WHAT YOU ARE ASKED TO DO >>
Your answer must be the lines from the first record through the line that contains "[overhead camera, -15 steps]", copied exactly and without any pictures.

DATA FOR THIS EXERCISE >>
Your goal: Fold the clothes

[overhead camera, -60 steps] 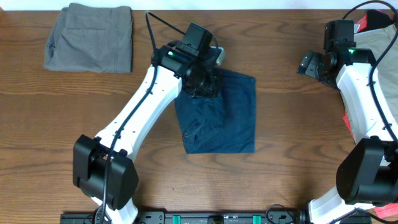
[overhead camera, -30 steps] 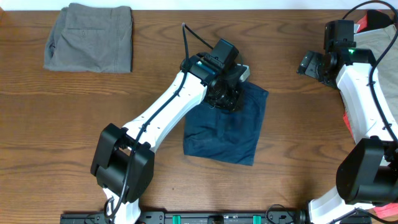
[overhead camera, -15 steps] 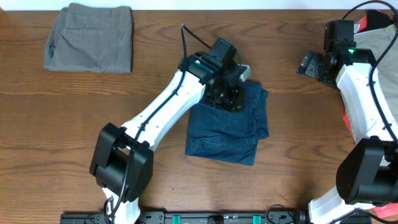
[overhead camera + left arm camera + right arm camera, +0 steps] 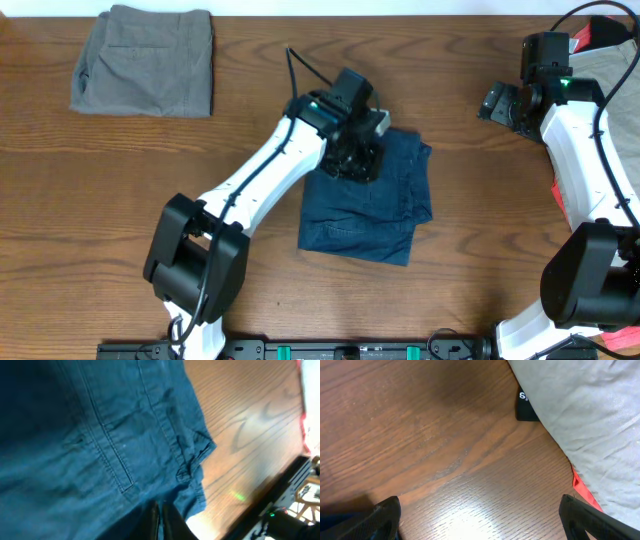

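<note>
From above, your navy blue shorts (image 4: 370,205) lie folded near the middle of the table (image 4: 100,200). One corner sticks out on the right side. Your left gripper (image 4: 358,160) sits on the top edge of these shorts. The grey-green shorts (image 4: 145,60) lie folded at the far left corner of the table, well apart from the blue ones. Your right gripper (image 4: 497,103) is near the far right corner, over bare wood. Just beside it lies a tan cloth (image 4: 612,62) with a red strip (image 4: 590,35) at its edge.

In the left wrist view, the blue shorts (image 4: 100,435) fill most of the picture, and you can see lines of stitching on them. The two fingers (image 4: 170,522) are pressed tight together, with their tips on the cloth. You cannot tell if any cloth is caught between them.

In the right wrist view, the two fingers (image 4: 382,520) stand wide apart at the bottom corners. Only bare wood lies between them. The tan cloth (image 4: 590,420) looks pale here. A small black label (image 4: 524,409) peeks out from under it. You can read a white "S" on it, and the rest is hidden.
</note>
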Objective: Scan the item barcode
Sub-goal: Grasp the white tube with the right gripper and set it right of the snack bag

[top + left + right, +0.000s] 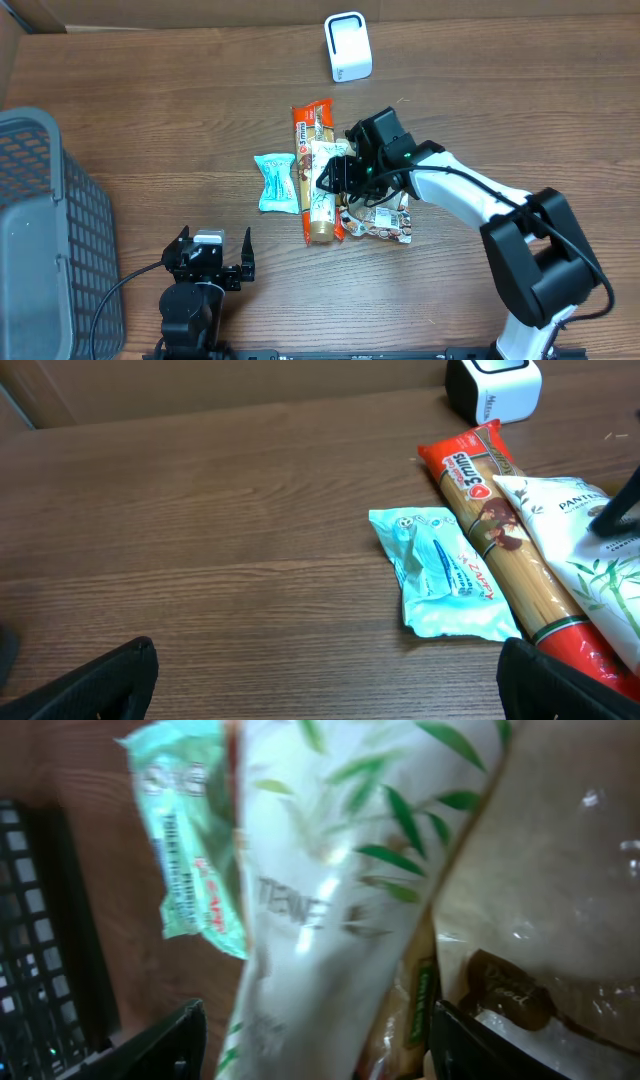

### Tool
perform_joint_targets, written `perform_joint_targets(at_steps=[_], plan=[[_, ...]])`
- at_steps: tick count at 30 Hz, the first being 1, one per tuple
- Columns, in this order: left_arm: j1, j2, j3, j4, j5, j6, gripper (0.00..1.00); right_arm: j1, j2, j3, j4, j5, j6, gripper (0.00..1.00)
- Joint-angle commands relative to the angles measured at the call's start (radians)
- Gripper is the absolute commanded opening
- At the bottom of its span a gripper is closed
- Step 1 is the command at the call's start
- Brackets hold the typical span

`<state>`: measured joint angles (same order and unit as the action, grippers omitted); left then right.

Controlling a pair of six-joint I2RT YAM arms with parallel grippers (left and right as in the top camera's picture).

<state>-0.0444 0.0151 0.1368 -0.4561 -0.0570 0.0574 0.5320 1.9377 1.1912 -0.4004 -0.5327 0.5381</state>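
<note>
Grasp step, pre-scan. Right pincer (336,178) straddles white leaf-print pack (565,545), jaws wide, no grip visible. Pack lies flat on counter (150,120), near scanner (348,47), on the robot's side of it. Left pincer (210,262) is wide and empty, well apart from scanner. Next: pinch, lift, face barcode to scanner.

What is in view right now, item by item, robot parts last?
scanner: one, white, far edge of table
basket: one, grey, left side
spaghetti packet: one, red-orange, centre
leaf-print packet: one, white and green, on the spaghetti packet
small packet: one, mint green, left of the spaghetti packet
clear packet: one, clear and silver, under the right arm
table: one, brown wood
left gripper: one, black, open, near edge
right gripper: one, black, jaws apart over the leaf-print packet
</note>
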Motion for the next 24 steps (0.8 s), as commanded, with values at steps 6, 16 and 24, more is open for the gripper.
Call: perform_joint_targets(at_steps=[6,16,24], plan=[[0.0,-0.011,-0.006,0.0,-0.009,-0.013,1.0,0.011,0.038,0.008,0.032,0.016,0.016,0.32],[0.0,-0.011,-0.006,0.0,-0.009,-0.013,1.0,0.005,-0.162,0.016,-0.026,0.048,0.003,0.04],[0.0,-0.011,-0.006,0.0,-0.009,-0.013,1.0,0.015,-0.373,0.091,-0.321,0.661,-0.016,0.04]])
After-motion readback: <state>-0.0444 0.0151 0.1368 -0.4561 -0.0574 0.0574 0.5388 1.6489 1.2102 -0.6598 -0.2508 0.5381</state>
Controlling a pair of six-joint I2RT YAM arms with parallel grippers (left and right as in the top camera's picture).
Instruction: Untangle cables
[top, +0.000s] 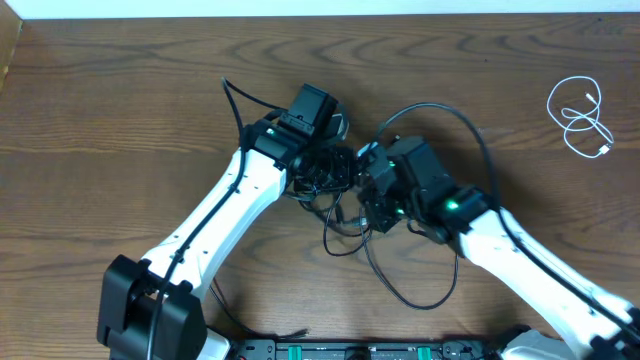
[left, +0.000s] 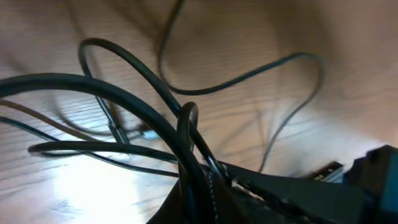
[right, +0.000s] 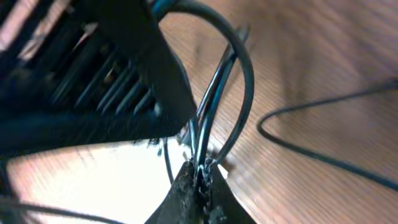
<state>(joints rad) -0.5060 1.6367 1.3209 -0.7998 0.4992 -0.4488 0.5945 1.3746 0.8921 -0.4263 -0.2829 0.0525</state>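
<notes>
light, limp and likely slippery, the black cables (top: 335, 200) knot well left of the white cable (top: 580, 118), with left gripper (top: 328, 172) and right gripper (top: 362, 182) both clenched on strands, and a free loop probably the best place to pinch.

the top picture is bright and sharp, with soft even light on the table (top: 120, 120). both wrist pictures are blurry. white glare shines beside the left pincer (left: 202, 177) and the right pincer (right: 200, 177). black cables (left: 124, 99) there look fuzzy.
</notes>
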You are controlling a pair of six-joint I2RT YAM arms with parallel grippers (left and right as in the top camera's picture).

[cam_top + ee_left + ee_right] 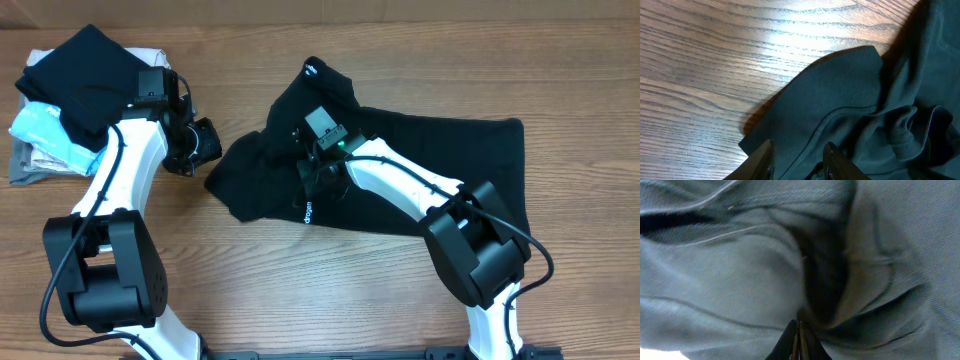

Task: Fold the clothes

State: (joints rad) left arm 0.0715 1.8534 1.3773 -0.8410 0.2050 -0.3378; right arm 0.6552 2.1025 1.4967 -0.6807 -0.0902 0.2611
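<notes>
Black short-sleeved soft-fabric shirt (430,160) crumpled on wooden desk (300,290). Right gripper (799,330) jaws pressed together, pinching its fold. Left gripper (797,150) jaws partly spread over sleeve (840,85); hem best gripped, drawn taut.

The room light is even from above, with soft shadows. Ahead of the left gripper (797,152) a pale glare streaks the table (790,30). Close around the right gripper (798,327) the black shirt (740,270) looks washed-out grey and blurry.

Folded pile (45,130) behind left claw (207,152)
</notes>
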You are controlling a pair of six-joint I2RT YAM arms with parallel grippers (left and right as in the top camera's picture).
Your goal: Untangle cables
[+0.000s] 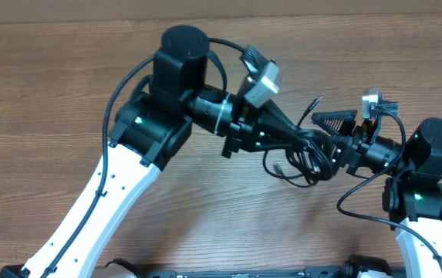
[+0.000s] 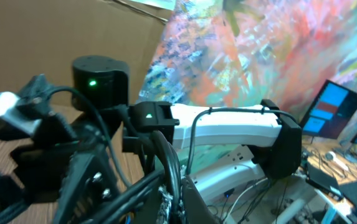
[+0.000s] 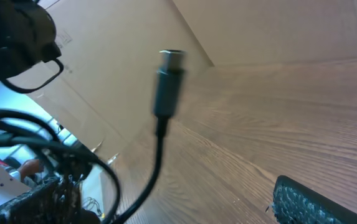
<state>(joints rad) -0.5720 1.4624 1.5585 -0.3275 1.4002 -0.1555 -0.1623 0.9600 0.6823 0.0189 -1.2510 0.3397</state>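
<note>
A tangle of black cables [image 1: 304, 159] hangs between my two grippers above the wooden table [image 1: 205, 224]. My left gripper [image 1: 299, 139] is shut on a bunch of these cables, which run up between its fingers in the left wrist view [image 2: 171, 198]. My right gripper [image 1: 336, 139] is open wide just right of the tangle. In the right wrist view its fingers [image 3: 166, 200] stand far apart. One black cable with a grey plug [image 3: 166, 87] passes between them, and more cable loops [image 3: 53, 155] lie by its left finger.
The right arm's white link [image 2: 228, 127] and black base [image 2: 100, 81] fill the left wrist view. A brown cardboard wall [image 3: 278, 31] stands behind the table. A loose cable end [image 1: 313, 104] sticks up from the tangle.
</note>
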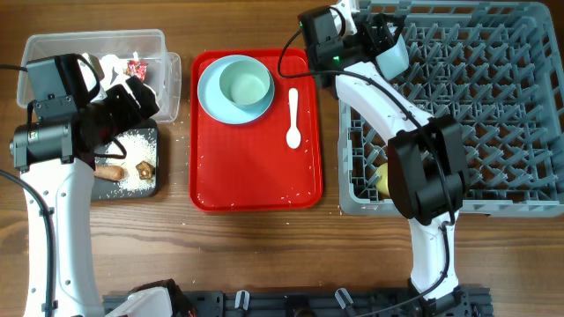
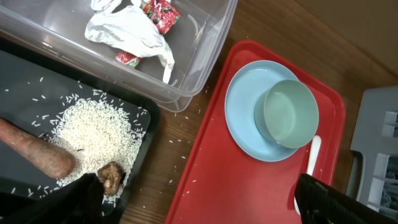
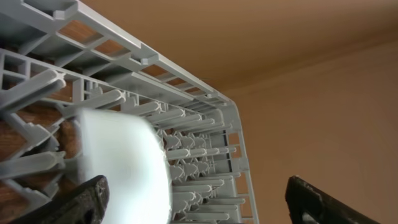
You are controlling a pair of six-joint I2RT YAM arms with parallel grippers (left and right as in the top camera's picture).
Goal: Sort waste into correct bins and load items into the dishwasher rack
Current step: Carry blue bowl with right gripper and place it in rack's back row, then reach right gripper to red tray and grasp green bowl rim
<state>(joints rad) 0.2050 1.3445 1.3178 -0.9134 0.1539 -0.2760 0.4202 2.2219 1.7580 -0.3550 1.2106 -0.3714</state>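
Observation:
My left gripper (image 1: 139, 97) (image 2: 202, 205) is open and empty above the black tray (image 2: 37, 74), which holds rice (image 2: 99, 134), a brown sausage stick (image 2: 34, 152) and a brown lump (image 2: 112, 176). The clear tub (image 2: 205, 43) holds white tissue (image 2: 127, 31) and a red wrapper (image 2: 160, 12). On the red tray (image 1: 256, 176) a pale green bowl (image 1: 244, 85) sits on a pale blue plate (image 1: 211, 97), with a white spoon (image 1: 293, 117) beside them. My right gripper (image 1: 377, 37) (image 3: 202, 202) is open at the grey rack's (image 1: 493, 106) far left corner, next to a pale blue bowl (image 1: 394, 57) (image 3: 124, 168) standing in the rack.
A yellow cup (image 1: 381, 180) lies at the rack's front left, partly hidden by my right arm. Loose rice grains dot the red tray and the wooden table (image 1: 176, 255) around the black tray.

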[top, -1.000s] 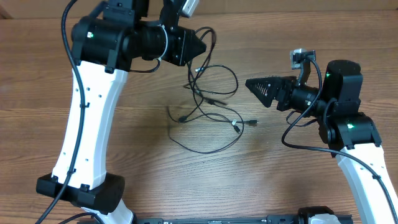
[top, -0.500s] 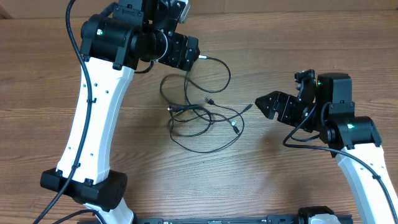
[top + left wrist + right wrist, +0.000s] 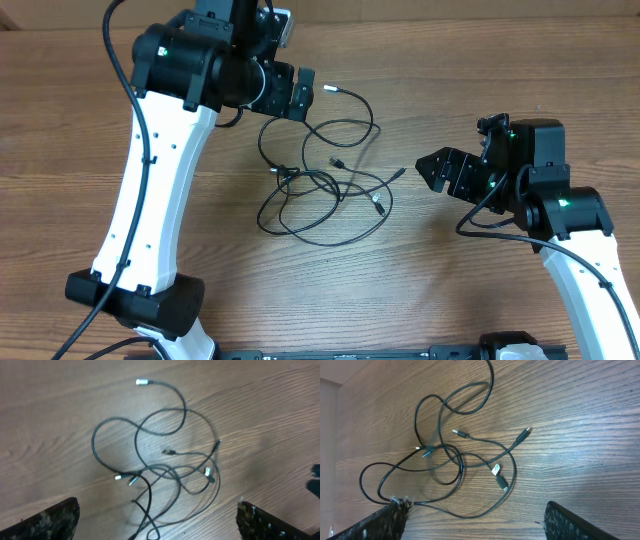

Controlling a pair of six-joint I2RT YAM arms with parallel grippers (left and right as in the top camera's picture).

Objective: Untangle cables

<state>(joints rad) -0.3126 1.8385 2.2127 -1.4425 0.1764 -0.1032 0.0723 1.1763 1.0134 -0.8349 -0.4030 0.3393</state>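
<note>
We see the left gripper (image 3: 300, 92) hanging above the wooden table (image 3: 480, 60) with its jaws spread wide and nothing between them. In its wrist view the two fingers (image 3: 52, 520) sit at the bottom corners, far apart. The cables (image 3: 325, 180) lie flat on the table just ahead of and below that gripper. They form a loose knot of thin black loops crossing one another (we cannot tell how many separate cords there are). One silver-tipped plug (image 3: 329, 88) lies free at the edge of the bunch, just beside the left fingertips and not touching them.

The right gripper (image 3: 430, 168) is released too, its jaws parted and empty, and it points at the bunch from the opposite side. Nearest to it is a small dark plug (image 3: 399, 173), just ahead of its fingertips yet apart from them. In the right wrist view the tangle fills the space ahead of the fingers (image 3: 570, 520), and its far loop passes out of sight behind the other finger's tip. Neither pair of fingers closes on any cord.
</note>
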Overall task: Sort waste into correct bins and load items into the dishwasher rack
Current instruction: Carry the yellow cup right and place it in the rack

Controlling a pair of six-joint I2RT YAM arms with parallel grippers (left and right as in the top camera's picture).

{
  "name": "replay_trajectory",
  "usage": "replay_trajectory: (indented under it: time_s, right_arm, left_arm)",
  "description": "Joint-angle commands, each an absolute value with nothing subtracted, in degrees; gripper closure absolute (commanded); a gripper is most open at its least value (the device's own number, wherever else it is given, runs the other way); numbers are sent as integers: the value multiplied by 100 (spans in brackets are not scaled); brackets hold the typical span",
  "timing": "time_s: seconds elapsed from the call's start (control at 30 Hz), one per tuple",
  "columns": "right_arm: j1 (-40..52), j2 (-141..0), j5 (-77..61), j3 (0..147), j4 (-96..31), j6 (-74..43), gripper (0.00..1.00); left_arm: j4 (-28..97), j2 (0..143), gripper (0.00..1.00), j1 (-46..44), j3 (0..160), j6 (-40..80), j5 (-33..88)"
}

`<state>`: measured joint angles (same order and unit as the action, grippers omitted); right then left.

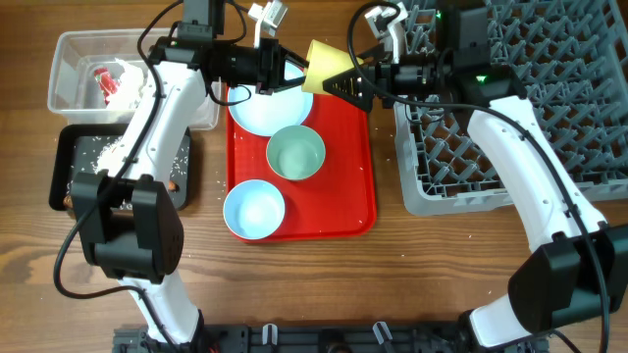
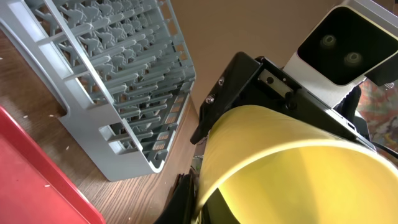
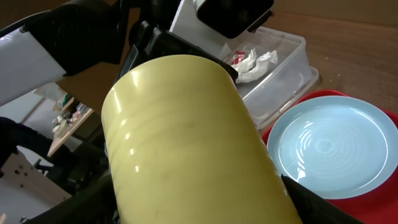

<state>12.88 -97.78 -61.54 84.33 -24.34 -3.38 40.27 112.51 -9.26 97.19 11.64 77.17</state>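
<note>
The small yellow cup [image 1: 322, 67] hangs on its side in the air above the far edge of the red tray [image 1: 343, 196], held between both arms. My left gripper [image 1: 299, 69] is shut on its rim, one finger [image 2: 184, 198] outside the wall. My right gripper [image 1: 340, 82] straddles the cup's body [image 3: 186, 143], with a finger [image 3: 311, 202] against each side. The light blue plate [image 1: 270, 108], pale green bowl [image 1: 295, 154] and light blue bowl [image 1: 254, 209] rest on the red tray. The grey dishwasher rack [image 1: 510, 127] stands to the right.
At the far left, the clear tub [image 1: 74, 59] holds crumpled tissue and a red-and-white wrapper [image 1: 113, 83]. The black tray [image 1: 69, 157] in front of it carries scattered rice [image 1: 113, 152]. Bare wooden table runs along the front.
</note>
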Motion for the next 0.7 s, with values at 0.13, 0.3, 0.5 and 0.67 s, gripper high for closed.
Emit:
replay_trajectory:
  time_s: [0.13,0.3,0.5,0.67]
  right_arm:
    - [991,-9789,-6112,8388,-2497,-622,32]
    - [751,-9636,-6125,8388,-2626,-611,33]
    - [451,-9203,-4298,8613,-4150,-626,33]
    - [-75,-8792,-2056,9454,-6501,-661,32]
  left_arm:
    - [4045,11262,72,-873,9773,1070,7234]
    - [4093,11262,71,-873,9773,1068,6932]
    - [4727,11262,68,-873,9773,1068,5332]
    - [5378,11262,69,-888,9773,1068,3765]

REPLY >>
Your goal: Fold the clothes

[overhead camera, -60 steps] 
[overhead camera, -30 steps] 
[overhead camera, -15 steps] 

That concludes the output for this exercise.